Hemithyroidectomy is a surgical procedure that removes half of the thyroid gland. During this procedure, one of the lobes and part of the isthmus is removed. An endocrine gland, the thyroid gland produces two major hormones that are responsible for various bodily functions, calcitonin, triiodothyronine (T3), and thyroxine (T4). Thyroid hormones have an impact on every organ and every cell of the human body, controlling the speed at which your body cells work. Thyroid hormones regulate the body’s metabolism, body weight, heart rate, muscles, bone loss, menstrual cycles, breathing, blood lipid levels, body temperature, the nervous system, and more.
In some instances, a thyroidectomy has to be performed, removing all or part of the thyroid gland. The reasons for performing a hemithyroidectomy includes:
- Hyperthyroidism– When the thyroid gland is hyperfunctioning or producing too much of the thyroid hormone.
- Cancer– If thyroid cancer is suspected, one of the lobes are removed so it can be analyzed for a determination.

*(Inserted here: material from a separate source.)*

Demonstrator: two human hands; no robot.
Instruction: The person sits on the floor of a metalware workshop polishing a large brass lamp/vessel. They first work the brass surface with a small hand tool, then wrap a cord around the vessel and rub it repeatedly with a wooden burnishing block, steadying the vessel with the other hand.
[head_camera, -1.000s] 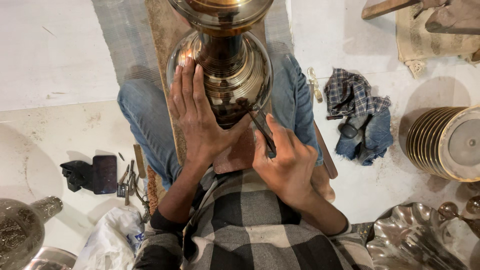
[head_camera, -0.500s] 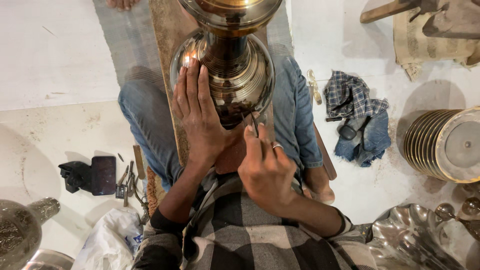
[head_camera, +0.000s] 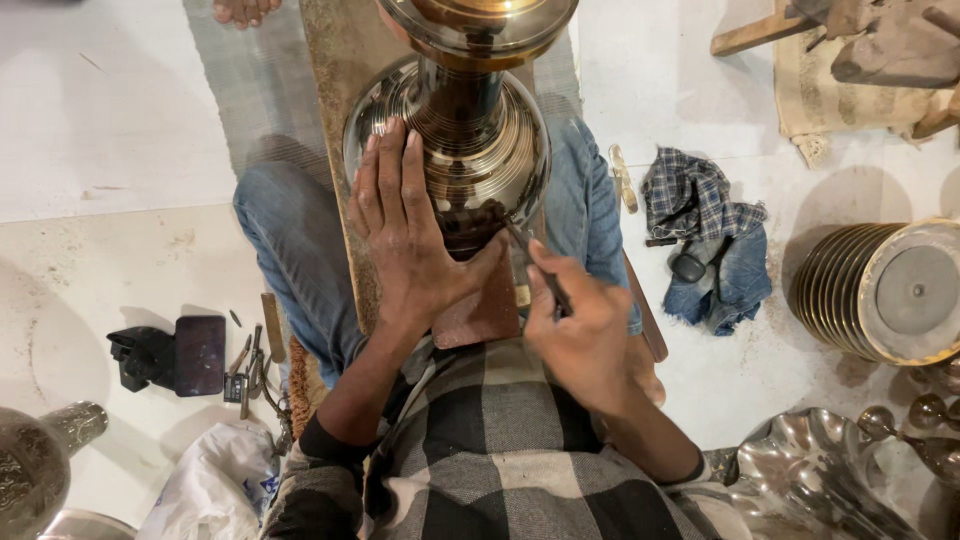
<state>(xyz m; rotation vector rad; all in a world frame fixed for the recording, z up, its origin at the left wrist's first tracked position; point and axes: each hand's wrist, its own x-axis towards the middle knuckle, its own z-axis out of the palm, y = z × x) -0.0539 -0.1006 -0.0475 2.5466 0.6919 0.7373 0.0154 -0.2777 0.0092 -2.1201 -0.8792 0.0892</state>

- Compression– When a nodule in the thyroid becomes enlarged it can compress surrounding structures in the neck. Including the esophagus or trachea.
- Cosmetic Reasons– For some people, the thyroid gland can create an unsightly lump in the front of the neck.

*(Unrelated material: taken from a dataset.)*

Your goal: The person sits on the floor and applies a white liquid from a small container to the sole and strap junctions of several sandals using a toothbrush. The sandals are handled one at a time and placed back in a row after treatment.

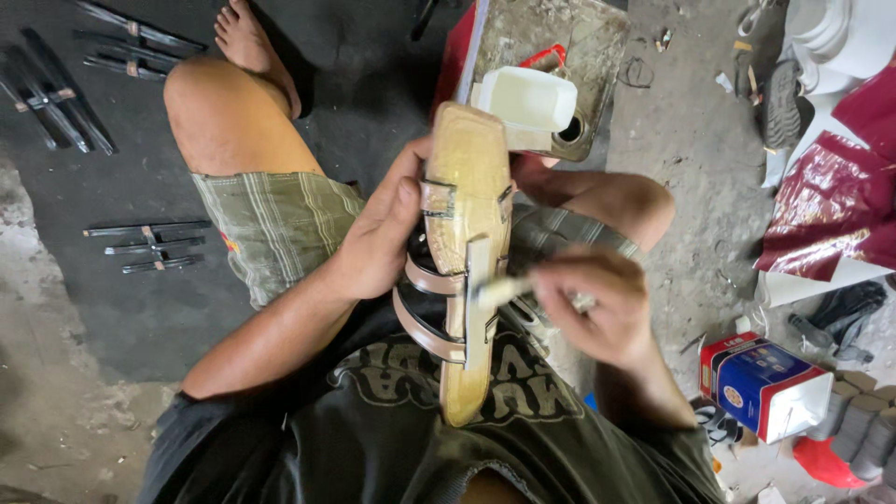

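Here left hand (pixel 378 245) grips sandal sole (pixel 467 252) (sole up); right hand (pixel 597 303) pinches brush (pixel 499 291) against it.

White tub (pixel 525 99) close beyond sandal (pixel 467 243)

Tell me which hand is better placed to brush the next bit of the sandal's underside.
Right, most likely. The right hand holds the small brush with its tip at the sandal, beside the straps. The left hand is wrapped around the sandal, holding it up, so it isn't free.
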The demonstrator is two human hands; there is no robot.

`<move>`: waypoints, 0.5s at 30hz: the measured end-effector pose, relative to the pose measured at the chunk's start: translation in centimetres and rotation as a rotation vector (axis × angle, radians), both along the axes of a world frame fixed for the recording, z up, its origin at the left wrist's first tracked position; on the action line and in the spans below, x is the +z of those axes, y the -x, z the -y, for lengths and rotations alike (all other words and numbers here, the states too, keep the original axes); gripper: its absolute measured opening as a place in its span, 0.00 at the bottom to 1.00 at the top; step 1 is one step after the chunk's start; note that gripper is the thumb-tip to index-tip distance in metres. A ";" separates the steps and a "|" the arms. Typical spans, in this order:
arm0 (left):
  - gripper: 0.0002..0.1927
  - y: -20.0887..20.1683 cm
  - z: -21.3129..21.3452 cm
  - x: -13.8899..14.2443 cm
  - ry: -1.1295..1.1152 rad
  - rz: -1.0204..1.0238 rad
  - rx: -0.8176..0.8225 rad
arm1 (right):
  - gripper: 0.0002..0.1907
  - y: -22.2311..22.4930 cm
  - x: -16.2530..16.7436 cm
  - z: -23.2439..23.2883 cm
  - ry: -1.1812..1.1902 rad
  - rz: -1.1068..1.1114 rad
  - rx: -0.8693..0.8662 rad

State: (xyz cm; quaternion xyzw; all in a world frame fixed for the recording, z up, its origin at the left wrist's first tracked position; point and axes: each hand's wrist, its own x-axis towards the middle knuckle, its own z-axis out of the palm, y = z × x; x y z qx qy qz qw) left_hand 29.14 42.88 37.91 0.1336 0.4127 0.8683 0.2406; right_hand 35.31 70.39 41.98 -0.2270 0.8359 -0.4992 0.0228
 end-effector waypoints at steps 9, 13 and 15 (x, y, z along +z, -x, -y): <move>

When a hemithyroidectomy is performed, general anesthesia is used. Dissection is made on one of the skin creases in the neck to reach the thyroid gland. A surgical drain is inserted and is required for, at least, the first night after surgery. Usually, on the second day after the operation, the draining has stopped and the surgical drain is able to be removed. Once the surgical drain has been removed, it is then possible to return home to continue your post-op care.
After a hemithyroidectomy, the length of time that is required to recover can vary, but often it is one to two weeks. Fortunately, most people recover fairly quickly after a hemithyroidectomy.